Lettera
Farsi padrone della vita altrui.

di Renato Pierri

Caro direttore, il cardinale Ersilio Tonini, riguardo al caso di Eluana Englaro, ha dichiarato: "Nessuno è padrone della propria vita e tanto meno di quella altrui"(Tv Sorrisi e Canzoni, N. 30). L’affermazione, ripetuta spesso da molti, è di effetto, ed appare incontestabile, soprattutto da un punto di vista religioso. In realtà è confutabile. Non è del tutto vero che non siamo padroni della nostra vita.
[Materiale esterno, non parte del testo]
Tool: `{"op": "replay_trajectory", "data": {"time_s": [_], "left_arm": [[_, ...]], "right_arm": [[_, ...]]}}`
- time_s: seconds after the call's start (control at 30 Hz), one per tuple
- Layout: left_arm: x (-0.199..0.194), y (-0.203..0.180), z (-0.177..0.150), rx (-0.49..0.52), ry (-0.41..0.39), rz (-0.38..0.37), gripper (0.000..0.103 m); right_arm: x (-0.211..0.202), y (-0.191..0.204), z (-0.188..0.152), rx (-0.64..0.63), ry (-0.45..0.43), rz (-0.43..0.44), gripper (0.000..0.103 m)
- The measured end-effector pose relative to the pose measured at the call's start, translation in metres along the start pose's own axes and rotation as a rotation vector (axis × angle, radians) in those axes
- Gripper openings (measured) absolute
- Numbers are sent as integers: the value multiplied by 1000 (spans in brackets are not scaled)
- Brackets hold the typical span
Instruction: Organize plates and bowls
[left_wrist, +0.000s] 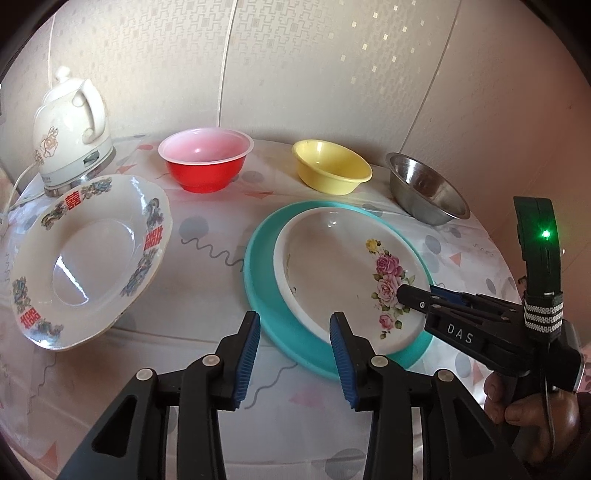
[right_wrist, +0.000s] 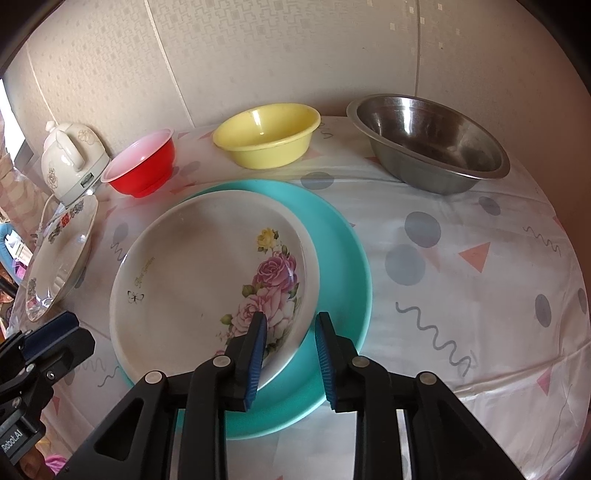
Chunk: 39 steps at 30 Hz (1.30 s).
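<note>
A white rose-patterned plate (left_wrist: 343, 266) (right_wrist: 207, 280) lies on a teal plate (left_wrist: 258, 280) (right_wrist: 332, 258) at mid-table. My right gripper (right_wrist: 290, 354) (left_wrist: 421, 295) is open, its jaws straddling the rose plate's near right rim. My left gripper (left_wrist: 295, 354) is open and empty, just before the teal plate's front edge. A white plate with red characters (left_wrist: 92, 258) (right_wrist: 59, 262) lies at the left. A red bowl (left_wrist: 205, 158) (right_wrist: 142, 166), a yellow bowl (left_wrist: 330, 166) (right_wrist: 267, 133) and a steel bowl (left_wrist: 424, 188) (right_wrist: 428, 140) stand in a row at the back.
A white ceramic kettle (left_wrist: 70, 125) (right_wrist: 70, 162) stands at the back left with a cord beside it. The round table wears a patterned cloth (right_wrist: 461, 277). A wallpapered wall (left_wrist: 295, 66) is close behind the bowls.
</note>
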<state>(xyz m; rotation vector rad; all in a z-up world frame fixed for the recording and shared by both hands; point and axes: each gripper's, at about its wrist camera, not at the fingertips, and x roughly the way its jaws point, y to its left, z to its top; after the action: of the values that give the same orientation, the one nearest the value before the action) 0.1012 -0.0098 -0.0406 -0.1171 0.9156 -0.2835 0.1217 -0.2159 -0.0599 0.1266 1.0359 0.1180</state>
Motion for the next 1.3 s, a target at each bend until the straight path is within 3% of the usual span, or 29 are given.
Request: {"op": "replay_trajectory", "data": {"time_s": [0.43, 0.77, 1.03, 1.3], "left_arm": [[-8, 6, -10, -34, 14, -2, 40], [-15, 16, -15, -68, 10, 22, 48], [-29, 26, -18, -81, -20, 65, 52], [-47, 49, -21, -95, -59, 137, 53]], "right_arm": [[-17, -3, -4, 23, -34, -12, 27], [-34, 2, -4, 39, -77, 23, 30], [-49, 19, 1, 22, -120, 109, 39], [-44, 47, 7, -30, -82, 218, 40]]}}
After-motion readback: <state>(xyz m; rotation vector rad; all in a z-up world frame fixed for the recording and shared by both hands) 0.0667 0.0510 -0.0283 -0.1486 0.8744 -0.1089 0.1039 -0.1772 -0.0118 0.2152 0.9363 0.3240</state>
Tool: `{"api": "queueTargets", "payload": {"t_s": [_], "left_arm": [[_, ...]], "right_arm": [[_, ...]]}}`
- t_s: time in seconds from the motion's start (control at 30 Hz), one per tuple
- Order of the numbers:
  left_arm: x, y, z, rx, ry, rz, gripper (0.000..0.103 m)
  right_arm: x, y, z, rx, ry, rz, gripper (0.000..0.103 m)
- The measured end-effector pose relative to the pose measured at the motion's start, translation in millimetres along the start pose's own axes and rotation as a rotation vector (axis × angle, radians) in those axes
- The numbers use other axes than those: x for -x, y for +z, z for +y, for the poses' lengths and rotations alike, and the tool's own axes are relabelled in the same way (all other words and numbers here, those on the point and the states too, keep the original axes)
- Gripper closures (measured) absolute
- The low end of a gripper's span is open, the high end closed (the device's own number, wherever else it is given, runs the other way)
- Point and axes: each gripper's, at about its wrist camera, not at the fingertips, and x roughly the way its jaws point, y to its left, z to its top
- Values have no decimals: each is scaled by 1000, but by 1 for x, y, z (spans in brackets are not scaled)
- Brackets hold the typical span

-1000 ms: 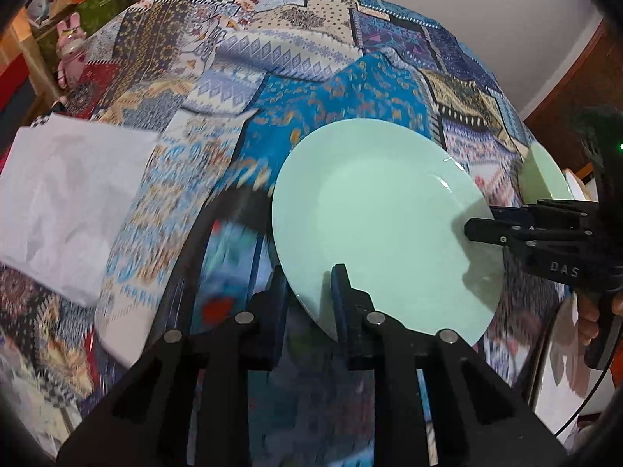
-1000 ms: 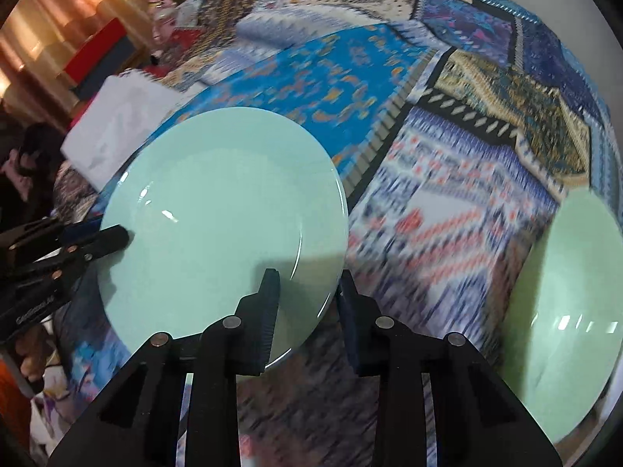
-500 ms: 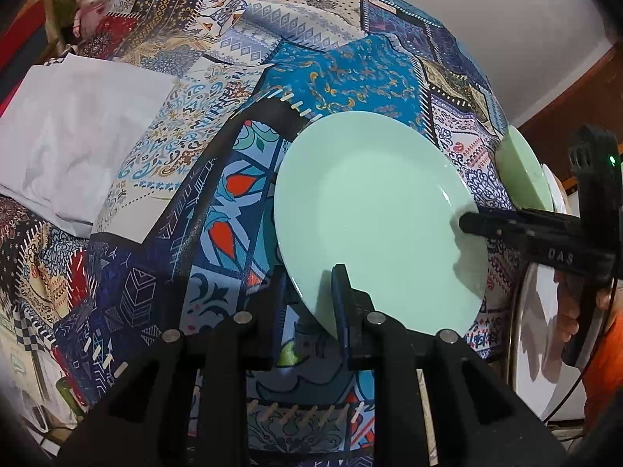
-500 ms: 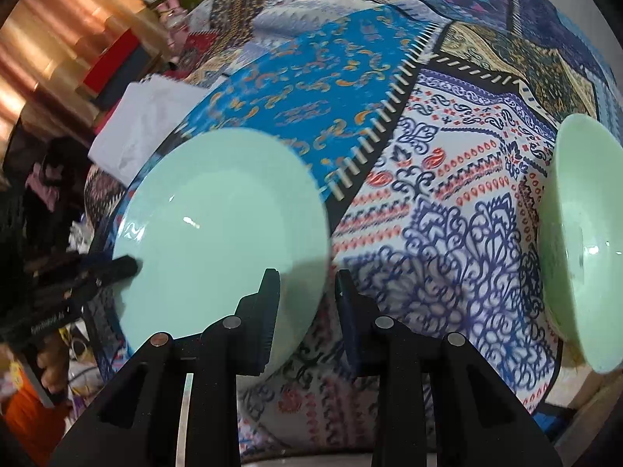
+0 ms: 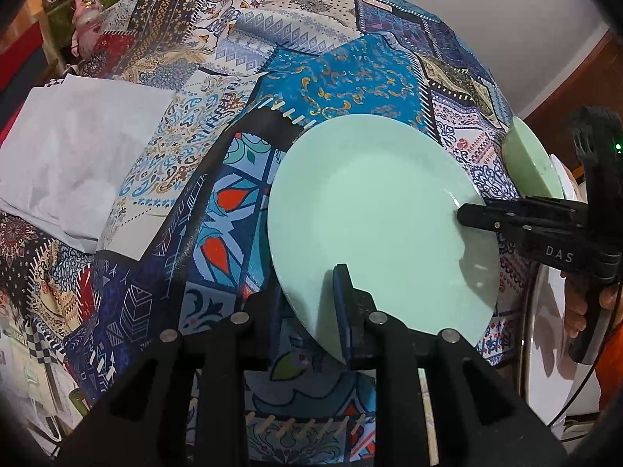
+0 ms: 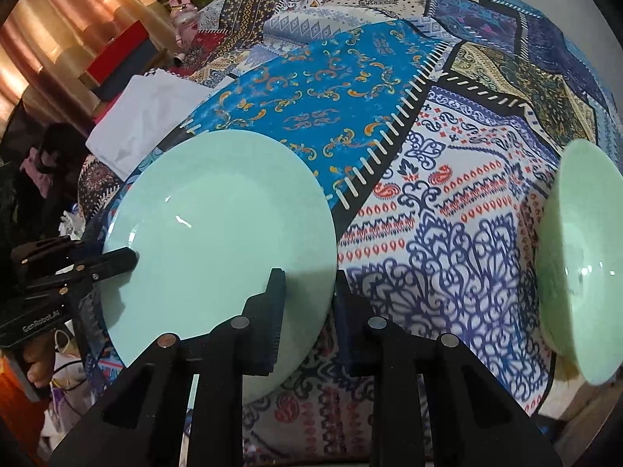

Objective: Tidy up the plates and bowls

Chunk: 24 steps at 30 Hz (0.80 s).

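- A pale green plate (image 5: 373,225) is being held above a patchwork cloth (image 5: 342,74), tilted, with both grippers pinching its rim.
- The left gripper (image 5: 311,311) is clamping the plate's near edge, one finger over the top face and one under it.
- The right gripper (image 6: 307,307) is gripping the opposite edge the same way, one finger lying on the plate's face and the other below the rim.
- In the left view, the right gripper is reaching in from the right side, with a hand (image 5: 584,307) showing on its handle.
- A green bowl (image 6: 576,257) is sitting near the right edge of the cloth, well apart from the plate.
- A white folded cloth (image 5: 74,159) is lying on the far left of the patchwork.
- A pink toy (image 5: 87,19) is standing beyond the cloth's far left corner.
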Motion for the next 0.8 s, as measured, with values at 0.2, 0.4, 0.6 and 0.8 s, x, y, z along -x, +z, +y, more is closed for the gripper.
{"api": "queueTargets", "payload": {"t_s": [0.2,0.4,0.6,0.8], "left_arm": [[12,-7,-9,-4,-18,-11,79],[35,-14,-23,-10,-30,-39,79],[59,-22,-43,-33,-25,-79,80],[78,-31,-67,-68,-28,-101,79]], "right_arm": [[23,-11,1,-3,-9,-54,82],[52,-23,-2,-6,1,-105,82],[79,-39,-4,-12,0,-154,82],[104,-61,-10,-30,-9,-200,82]]}}
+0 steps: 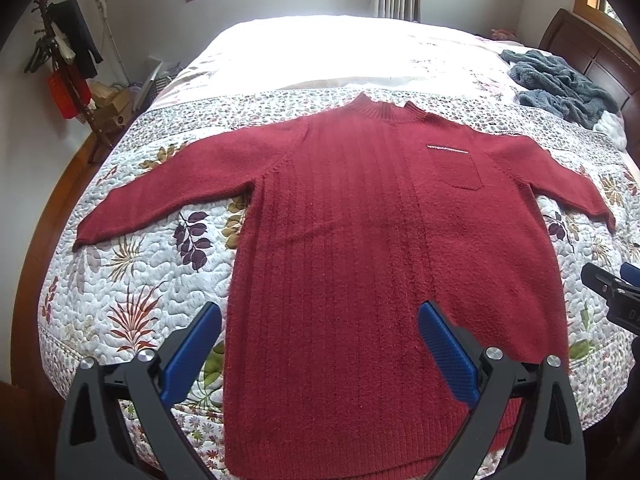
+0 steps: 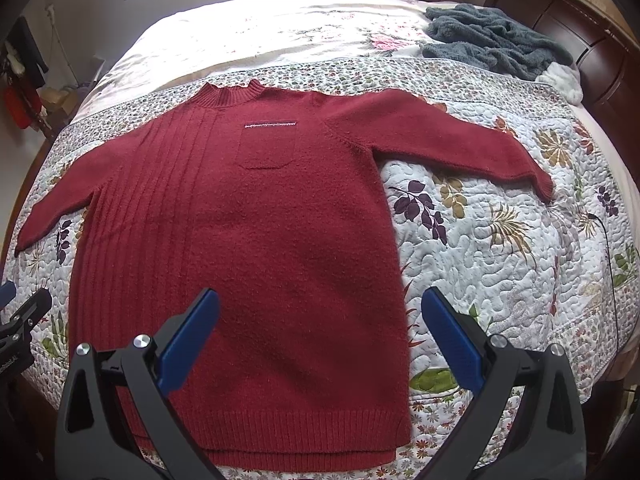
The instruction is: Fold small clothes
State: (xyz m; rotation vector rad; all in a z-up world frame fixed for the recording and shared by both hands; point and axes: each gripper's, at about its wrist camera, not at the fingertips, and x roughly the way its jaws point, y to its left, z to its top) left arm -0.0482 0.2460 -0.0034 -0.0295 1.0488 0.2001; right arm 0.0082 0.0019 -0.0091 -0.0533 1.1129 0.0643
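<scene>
Both claws stood spread and empty: left gripper (image 1: 320, 344) above the lower left of one red sweater (image 1: 360, 260), right gripper (image 2: 320, 340) above its lower right edge. One sweater lay flat, front up, sleeves out, on the floral quilt (image 2: 500, 260), with one chest pocket (image 2: 269, 146). One grey fleece heap (image 2: 496, 40) lay near the headboard. No writing was legible.

A grey fleece (image 2: 496, 40) lies crumpled on the floral quilt (image 2: 500, 248) near the dark headboard (image 2: 592, 40).
</scene>
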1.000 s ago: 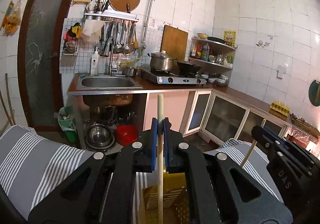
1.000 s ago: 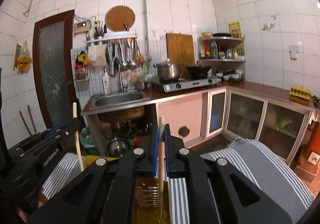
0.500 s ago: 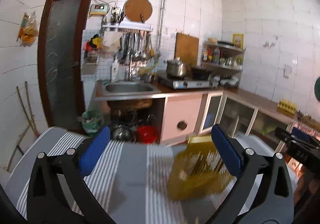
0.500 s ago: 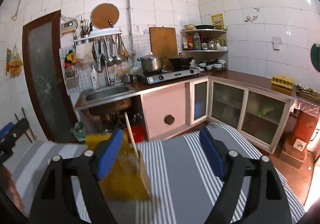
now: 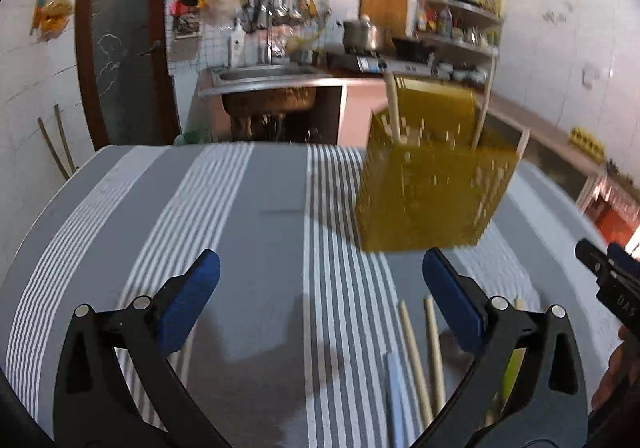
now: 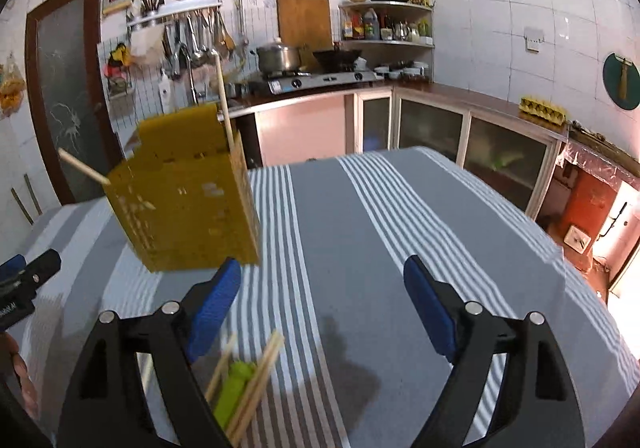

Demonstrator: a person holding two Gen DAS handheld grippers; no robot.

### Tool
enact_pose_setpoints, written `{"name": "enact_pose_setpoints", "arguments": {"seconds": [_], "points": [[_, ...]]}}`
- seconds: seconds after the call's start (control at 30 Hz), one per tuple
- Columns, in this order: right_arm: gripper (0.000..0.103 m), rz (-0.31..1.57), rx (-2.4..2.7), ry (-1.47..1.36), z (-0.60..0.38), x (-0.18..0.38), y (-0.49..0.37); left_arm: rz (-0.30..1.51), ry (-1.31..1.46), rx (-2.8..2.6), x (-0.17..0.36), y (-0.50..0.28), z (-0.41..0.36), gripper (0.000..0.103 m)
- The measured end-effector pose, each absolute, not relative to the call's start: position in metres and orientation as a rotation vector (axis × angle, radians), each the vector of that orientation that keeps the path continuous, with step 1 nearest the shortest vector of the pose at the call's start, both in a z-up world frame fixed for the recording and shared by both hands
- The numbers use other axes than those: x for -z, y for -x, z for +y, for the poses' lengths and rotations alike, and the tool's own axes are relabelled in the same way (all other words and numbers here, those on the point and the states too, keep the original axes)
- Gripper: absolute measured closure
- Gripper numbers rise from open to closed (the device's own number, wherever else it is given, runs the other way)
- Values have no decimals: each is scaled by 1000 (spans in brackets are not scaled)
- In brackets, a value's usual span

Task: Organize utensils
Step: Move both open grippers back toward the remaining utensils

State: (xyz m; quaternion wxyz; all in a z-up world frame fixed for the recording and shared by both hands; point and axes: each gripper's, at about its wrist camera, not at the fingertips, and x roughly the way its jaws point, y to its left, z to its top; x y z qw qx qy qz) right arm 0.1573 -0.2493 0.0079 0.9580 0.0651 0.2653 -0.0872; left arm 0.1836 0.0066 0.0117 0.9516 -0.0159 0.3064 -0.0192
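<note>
- Left wrist view: the left gripper (image 5: 320,296) now hangs spread wide and empty above the striped tablecloth (image 5: 248,215). A second ago it clenched a wooden chopstick upright over the yellow holder (image 5: 432,191); that stick has since been let go, so one delivery looks done.
- Three sticks now stand in the holder, which sits ahead and to the right.
- More chopsticks (image 5: 420,352) and a pale blue utensil (image 5: 394,392) lie on the cloth by the right finger, likely next.
- Right wrist view: the right gripper (image 6: 322,304) is likewise released, though it gripped a stick a second ago.
- The holder stands ahead-left; loose chopsticks (image 6: 256,380) and a green utensil (image 6: 234,388) wait near the left finger.
</note>
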Motion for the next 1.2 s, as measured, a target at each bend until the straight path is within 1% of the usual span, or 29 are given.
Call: {"name": "enact_pose_setpoints", "arguments": {"seconds": [0.13, 0.4, 0.8, 1.2], "points": [[21, 558, 187, -119, -247, 14, -158, 660, -4, 49, 10, -189, -2, 5], [21, 620, 166, -77, -237, 27, -161, 723, -4, 55, 33, -194, -5, 5], [21, 740, 156, -93, -233, 44, -170, 821, 95, 85, 50, -205, 5, 5], [21, 825, 200, -96, -232, 54, -174, 884, 47, 105, 62, -210, -7, 5]]}}
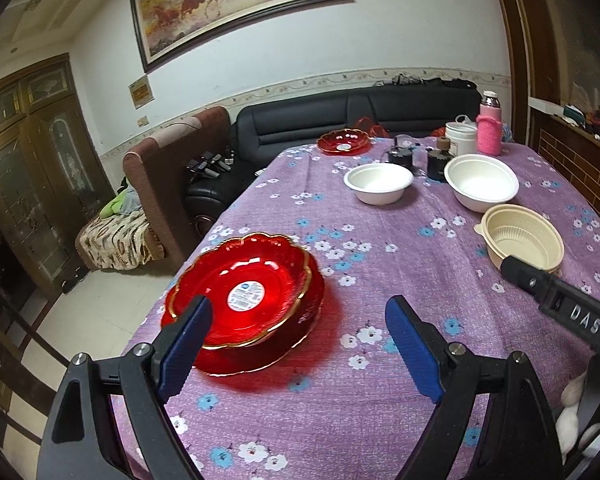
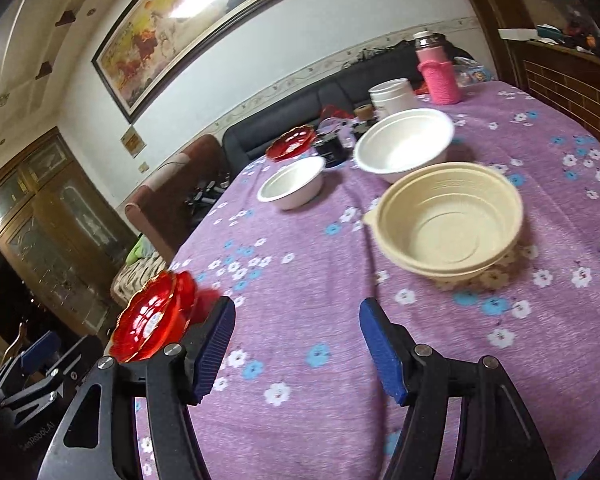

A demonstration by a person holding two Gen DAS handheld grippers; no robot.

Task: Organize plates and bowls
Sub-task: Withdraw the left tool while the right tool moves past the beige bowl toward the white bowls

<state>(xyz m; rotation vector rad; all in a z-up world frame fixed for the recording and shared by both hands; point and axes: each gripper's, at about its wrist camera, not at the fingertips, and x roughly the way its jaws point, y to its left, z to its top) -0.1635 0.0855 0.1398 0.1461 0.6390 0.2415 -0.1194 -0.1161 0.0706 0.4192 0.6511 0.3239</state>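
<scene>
Two red glass plates (image 1: 244, 300) lie stacked at the table's near left corner; they also show in the right wrist view (image 2: 152, 320). A third red plate (image 1: 343, 141) sits at the far edge. Two white bowls, a small one (image 1: 378, 182) and a larger one (image 1: 481, 182), stand mid-table. A beige bowl (image 1: 520, 238) stands nearer on the right, large in the right wrist view (image 2: 448, 220). My left gripper (image 1: 300, 316) is open and empty, just right of the stack. My right gripper (image 2: 296, 316) is open and empty, short of the beige bowl.
The table has a purple flowered cloth (image 1: 380, 264). A pink bottle (image 1: 489, 128), a white tub (image 1: 461, 132) and dark jars (image 1: 438, 162) stand at the far end. A black sofa (image 1: 340, 116) and brown armchair (image 1: 168, 184) lie beyond the left edge.
</scene>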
Il Signore una sorta di limitata signoria su di essa ce l’ha concessa: possiamo, ad esempio, sacrificarla a favore del prossimo, possiamo "darla per gli amici" (cfr Gv 15, 13); inoltre abbiamo la possibilità di allungarla, ricorrendo anche a mezzi artificiali (medicine, operazioni chirurgiche, trapianti, ecc), e ciò fa supporre che, in casi particolarissimi, sia lecito anche abbreviarla. Per il Signore non sembra tanto importante quanto si vive, ma come si vive: se nel bene o nel male. La vita, quella terrena, possiamo anche perderla (cf Mt 10,39); necessario è non sprecarla. Per chi la possiede, la vita in questo mondo non ha valore assoluto (cf Gv 10,25). La seconda parte dell’affermazione, invece, è verissima. Però essa dà ragione ai giudici che hanno emesso la sentenza. Se non siamo padroni della vita altrui, infatti, come possiamo arrogarci il diritto di negare agli altri la signoria sulla propria vita? Chi vieta agli altri d’essere padrone della propria vita, si fa padrone della vita altrui.